Your goal :: Search term "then": copy each line of the data containing it.

Provided data ::
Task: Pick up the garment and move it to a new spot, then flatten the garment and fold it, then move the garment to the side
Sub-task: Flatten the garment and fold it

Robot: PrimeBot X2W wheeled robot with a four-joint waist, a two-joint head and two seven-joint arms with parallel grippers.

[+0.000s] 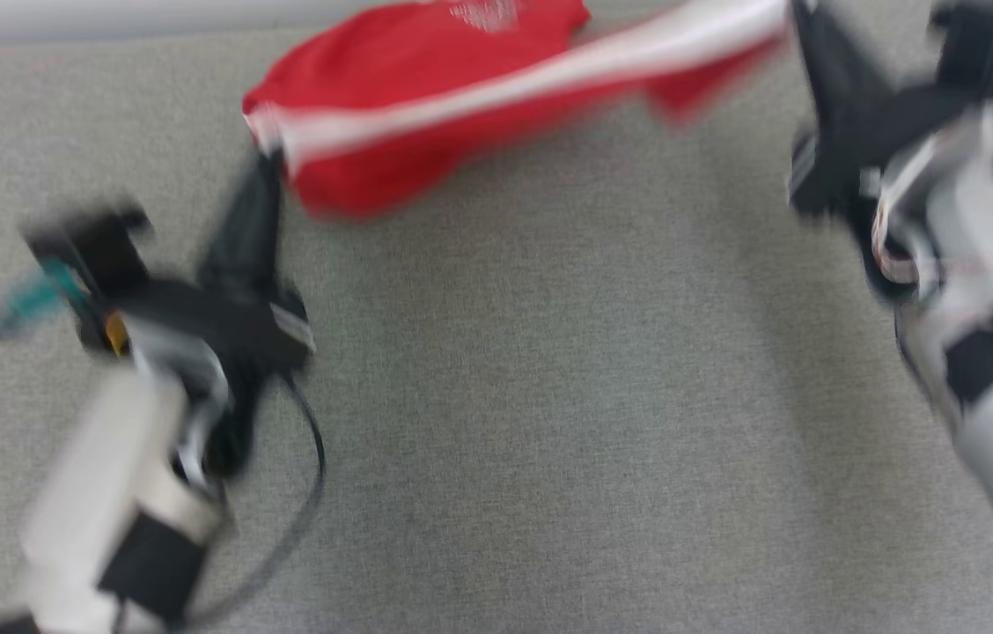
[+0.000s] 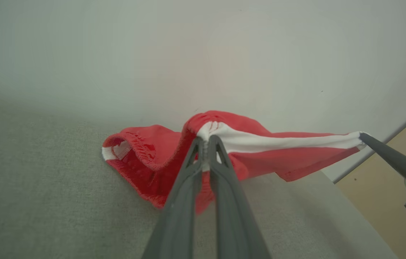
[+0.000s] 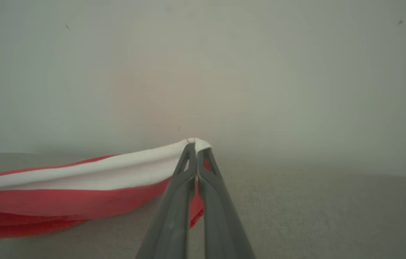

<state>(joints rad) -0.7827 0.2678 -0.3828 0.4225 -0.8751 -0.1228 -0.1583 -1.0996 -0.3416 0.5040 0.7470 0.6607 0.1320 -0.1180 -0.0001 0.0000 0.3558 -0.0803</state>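
Centres on a red, soft-cloth garment (image 1: 426,97) with a broad white stripe along one side and a gathered, stitched hem, probably an elastic waistband. Lies at the far side of the grey woven-fabric table (image 1: 549,396), close to the pale wall (image 2: 203,54), drawn out lengthwise along the white stripe and lifted at both ends, with the loose red bulk sagging below and apparently touching the table. Held at the gathered end by the left gripper (image 2: 206,142), jaws pinched almost together on the cloth at the junction of stripe and waistband. Held at the opposite end of the stripe by the right gripper (image 3: 195,145), jaws closed tight on a small white corner. Looks light, limp and thin: likely to drape, bunch and swing rather than keep any shape, and unlikely to tear or to weigh on the arms. Seems not slippery, though at risk of sliding out of so small a pinch at the right end under a hard pull. Suggests a hold at the two ends of one edge, as here, with just enough tension for a taut stripe and a flat lay-down. For folding, calls for grips at corners or on the thicker waistband seam, with more layers to bite on. Appears blurred in the head view, leaving finer creases there beyond telling.
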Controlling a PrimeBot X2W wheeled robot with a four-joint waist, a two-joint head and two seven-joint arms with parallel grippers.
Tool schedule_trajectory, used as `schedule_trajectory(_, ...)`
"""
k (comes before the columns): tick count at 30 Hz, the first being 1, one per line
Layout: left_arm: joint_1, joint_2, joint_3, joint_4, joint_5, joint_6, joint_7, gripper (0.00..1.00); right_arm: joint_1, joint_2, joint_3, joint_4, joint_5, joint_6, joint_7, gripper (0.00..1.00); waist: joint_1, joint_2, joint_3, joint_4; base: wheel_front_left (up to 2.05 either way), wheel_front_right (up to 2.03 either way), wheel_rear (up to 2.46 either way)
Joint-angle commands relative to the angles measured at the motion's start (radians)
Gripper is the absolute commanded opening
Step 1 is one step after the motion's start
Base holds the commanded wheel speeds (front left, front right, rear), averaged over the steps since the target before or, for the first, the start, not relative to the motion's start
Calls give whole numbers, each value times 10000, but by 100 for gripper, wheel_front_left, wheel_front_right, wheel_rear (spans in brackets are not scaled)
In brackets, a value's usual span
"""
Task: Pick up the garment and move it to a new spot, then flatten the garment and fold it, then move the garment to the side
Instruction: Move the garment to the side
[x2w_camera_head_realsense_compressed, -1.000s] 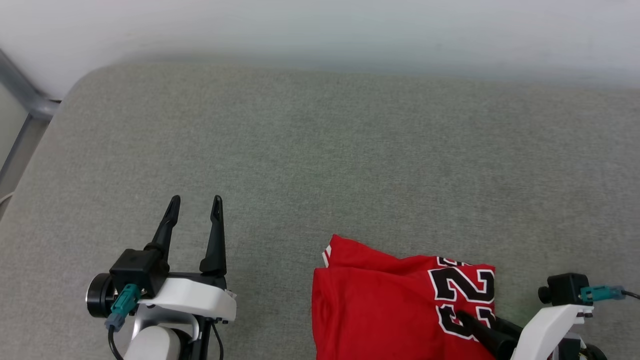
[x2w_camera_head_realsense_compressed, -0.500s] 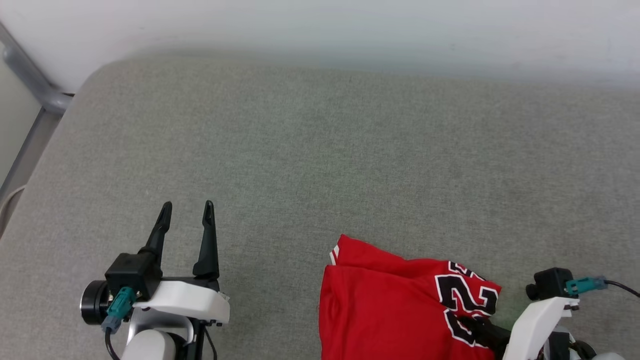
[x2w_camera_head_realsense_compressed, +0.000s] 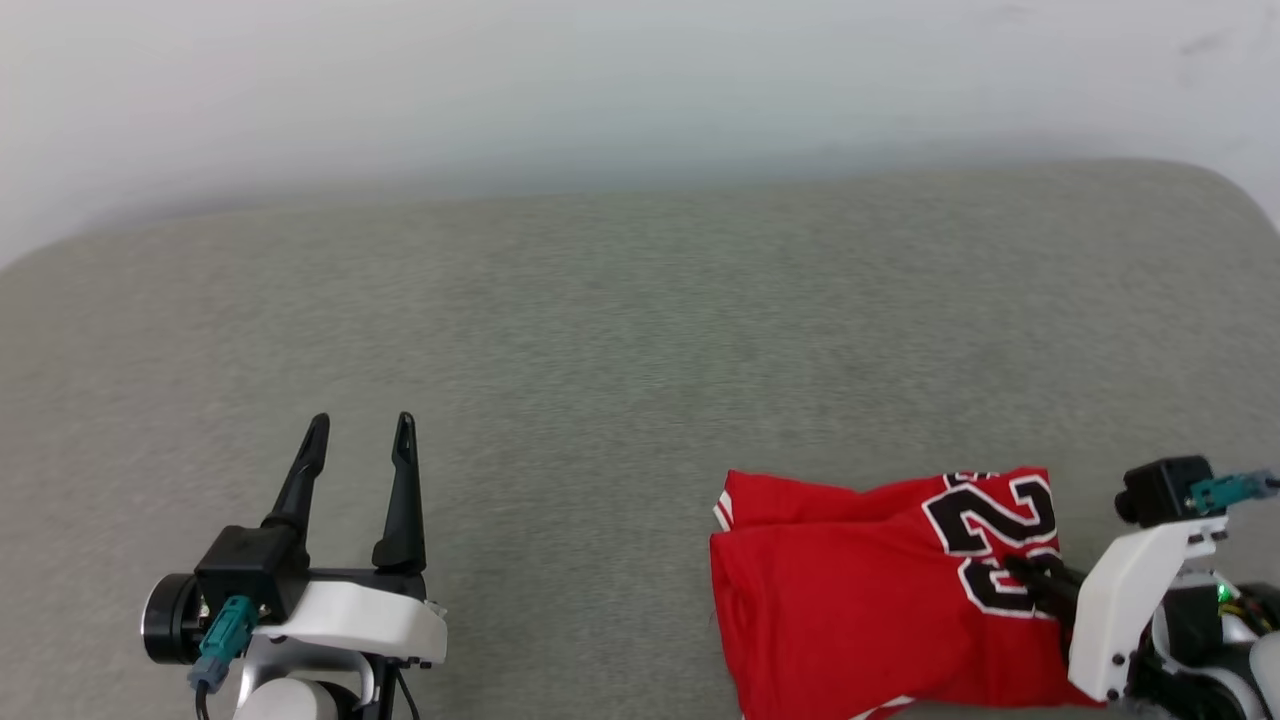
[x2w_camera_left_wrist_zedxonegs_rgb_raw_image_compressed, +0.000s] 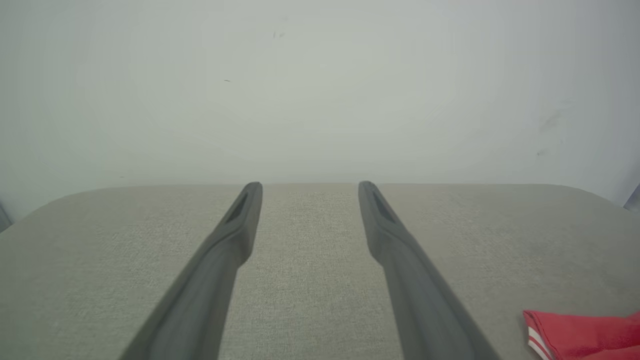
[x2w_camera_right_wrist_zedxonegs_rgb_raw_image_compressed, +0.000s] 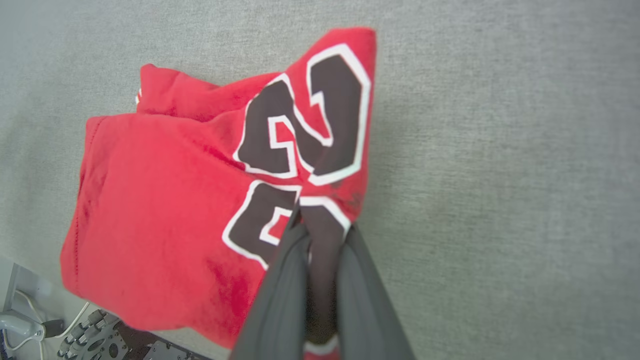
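The garment (x2w_camera_head_realsense_compressed: 860, 610), a folded red jersey with black, white-outlined numerals, lies on the grey cushioned surface (x2w_camera_head_realsense_compressed: 620, 330) at the lower right of the head view. My right gripper (x2w_camera_head_realsense_compressed: 1030, 582) comes in from the right and is shut on its numbered edge. In the right wrist view the two fingers of the right gripper (x2w_camera_right_wrist_zedxonegs_rgb_raw_image_compressed: 322, 226) pinch a fold of the garment (x2w_camera_right_wrist_zedxonegs_rgb_raw_image_compressed: 160, 200) by the lower numeral. My left gripper (x2w_camera_head_realsense_compressed: 357, 440) stands open and empty at the lower left, well apart from the jersey. Past the left gripper (x2w_camera_left_wrist_zedxonegs_rgb_raw_image_compressed: 308, 190), a striped corner of the garment (x2w_camera_left_wrist_zedxonegs_rgb_raw_image_compressed: 585, 332) shows.
A pale wall (x2w_camera_head_realsense_compressed: 640, 80) rises behind the surface, whose far right corner (x2w_camera_head_realsense_compressed: 1215, 190) is rounded. In the right wrist view, the surface's near edge, cables and part of the robot's base (x2w_camera_right_wrist_zedxonegs_rgb_raw_image_compressed: 95, 340) lie just past the jersey.
The right gripper has shut on the jersey's numbered edge and the jersey has shifted right, away from the left gripper. The head camera has turned, so the metal frame at left has left the picture.
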Motion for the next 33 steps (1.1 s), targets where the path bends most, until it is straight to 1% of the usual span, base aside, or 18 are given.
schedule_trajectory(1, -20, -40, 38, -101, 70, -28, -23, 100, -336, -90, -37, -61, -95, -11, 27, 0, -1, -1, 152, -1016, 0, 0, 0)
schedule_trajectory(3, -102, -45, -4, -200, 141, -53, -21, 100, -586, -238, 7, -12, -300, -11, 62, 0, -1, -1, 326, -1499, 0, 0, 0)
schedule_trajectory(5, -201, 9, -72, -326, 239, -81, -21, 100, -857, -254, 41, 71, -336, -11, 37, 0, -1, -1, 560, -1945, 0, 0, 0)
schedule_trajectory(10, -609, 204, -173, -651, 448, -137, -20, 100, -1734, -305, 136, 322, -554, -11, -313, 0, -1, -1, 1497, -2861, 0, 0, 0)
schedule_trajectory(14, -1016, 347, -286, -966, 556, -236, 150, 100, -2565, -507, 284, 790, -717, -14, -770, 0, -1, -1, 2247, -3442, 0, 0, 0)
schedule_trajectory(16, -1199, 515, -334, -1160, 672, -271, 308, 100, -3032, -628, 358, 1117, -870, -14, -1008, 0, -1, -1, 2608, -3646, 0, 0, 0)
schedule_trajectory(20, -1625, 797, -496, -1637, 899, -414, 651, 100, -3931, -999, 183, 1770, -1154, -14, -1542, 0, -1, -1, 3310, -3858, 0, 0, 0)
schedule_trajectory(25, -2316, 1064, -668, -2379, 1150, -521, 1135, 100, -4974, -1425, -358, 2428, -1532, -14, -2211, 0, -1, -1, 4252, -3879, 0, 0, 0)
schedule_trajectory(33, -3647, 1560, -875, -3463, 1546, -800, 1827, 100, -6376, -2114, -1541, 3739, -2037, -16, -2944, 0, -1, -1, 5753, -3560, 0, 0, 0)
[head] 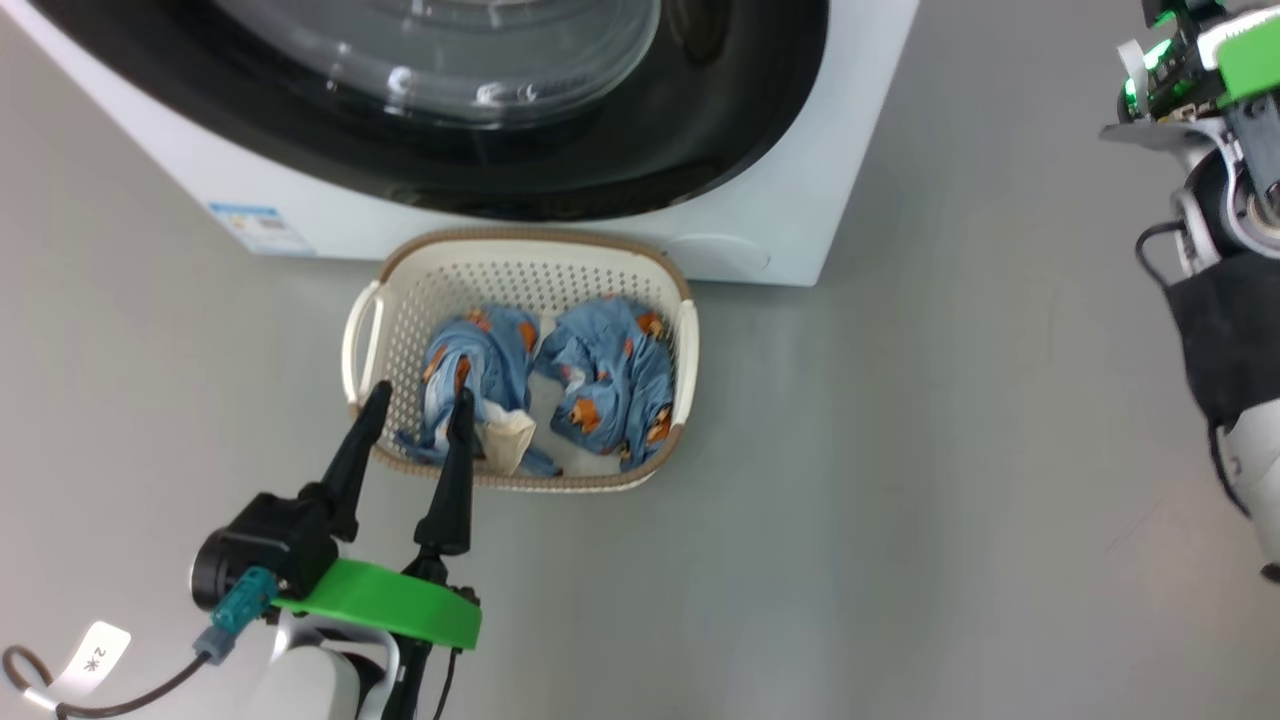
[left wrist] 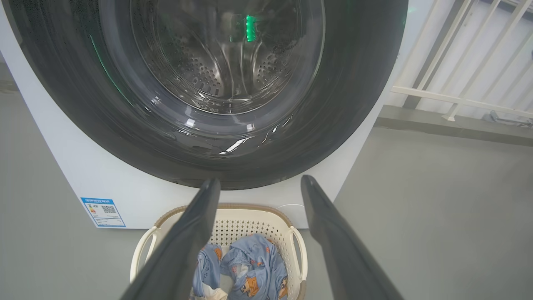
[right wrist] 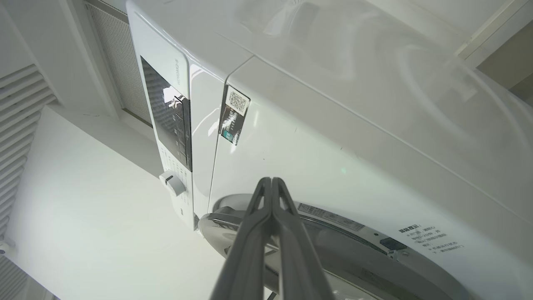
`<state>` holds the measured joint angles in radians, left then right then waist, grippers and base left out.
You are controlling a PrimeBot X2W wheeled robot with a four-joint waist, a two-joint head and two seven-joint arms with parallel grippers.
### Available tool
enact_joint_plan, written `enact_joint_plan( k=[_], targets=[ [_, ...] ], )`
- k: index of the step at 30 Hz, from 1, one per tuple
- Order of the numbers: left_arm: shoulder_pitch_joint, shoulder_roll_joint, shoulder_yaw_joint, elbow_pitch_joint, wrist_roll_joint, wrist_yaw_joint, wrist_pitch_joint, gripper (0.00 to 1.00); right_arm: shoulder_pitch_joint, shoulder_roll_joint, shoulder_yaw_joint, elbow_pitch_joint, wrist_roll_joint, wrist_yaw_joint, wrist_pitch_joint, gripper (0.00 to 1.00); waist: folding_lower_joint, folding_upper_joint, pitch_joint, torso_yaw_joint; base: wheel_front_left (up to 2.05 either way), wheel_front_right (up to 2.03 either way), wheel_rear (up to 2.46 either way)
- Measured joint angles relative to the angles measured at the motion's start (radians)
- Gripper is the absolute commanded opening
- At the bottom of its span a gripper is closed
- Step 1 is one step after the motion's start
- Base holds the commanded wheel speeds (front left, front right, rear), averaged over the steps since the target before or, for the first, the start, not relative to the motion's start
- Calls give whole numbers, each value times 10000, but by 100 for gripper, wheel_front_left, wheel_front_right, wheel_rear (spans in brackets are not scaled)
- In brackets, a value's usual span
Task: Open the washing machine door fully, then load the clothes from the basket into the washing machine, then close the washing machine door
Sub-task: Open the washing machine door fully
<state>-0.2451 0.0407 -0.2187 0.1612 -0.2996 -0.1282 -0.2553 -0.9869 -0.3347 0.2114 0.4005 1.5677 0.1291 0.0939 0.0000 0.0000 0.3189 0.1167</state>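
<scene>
The washing machine point(head: 790, 210) stands at the top of the head view, and its door point(head: 720, 140), black-rimmed with a glass bowl, lies flat against the front. On the floor before it sits the basket point(head: 520, 242) with the clothes, two blue bear-print pieces point(head: 480, 365) point(head: 610, 385). My left gripper point(head: 420, 398) is open, empty, its tips over the basket's near-left rim. The left wrist view shows the door point(left wrist: 358, 108), basket point(left wrist: 250, 213), clothes point(left wrist: 254, 266) and open left gripper point(left wrist: 259, 183). My right gripper point(right wrist: 271, 181) is shut on nothing, close to the door's silver edge point(right wrist: 212, 223).
Grey floor spreads right of the basket. My right arm point(head: 1225, 330) hangs at the right edge of the head view. A white railing point(left wrist: 458, 100) runs to the machine's right. The control panel with its knob point(right wrist: 173, 183) and a blue label point(head: 255, 228) mark the machine's front.
</scene>
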Motion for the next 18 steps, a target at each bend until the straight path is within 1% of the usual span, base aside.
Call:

Result ::
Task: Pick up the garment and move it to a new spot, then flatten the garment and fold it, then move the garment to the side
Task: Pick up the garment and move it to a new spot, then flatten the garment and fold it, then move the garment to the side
`<state>` holds the measured joint angles in radians, left then right then waist, grippers and base left out.
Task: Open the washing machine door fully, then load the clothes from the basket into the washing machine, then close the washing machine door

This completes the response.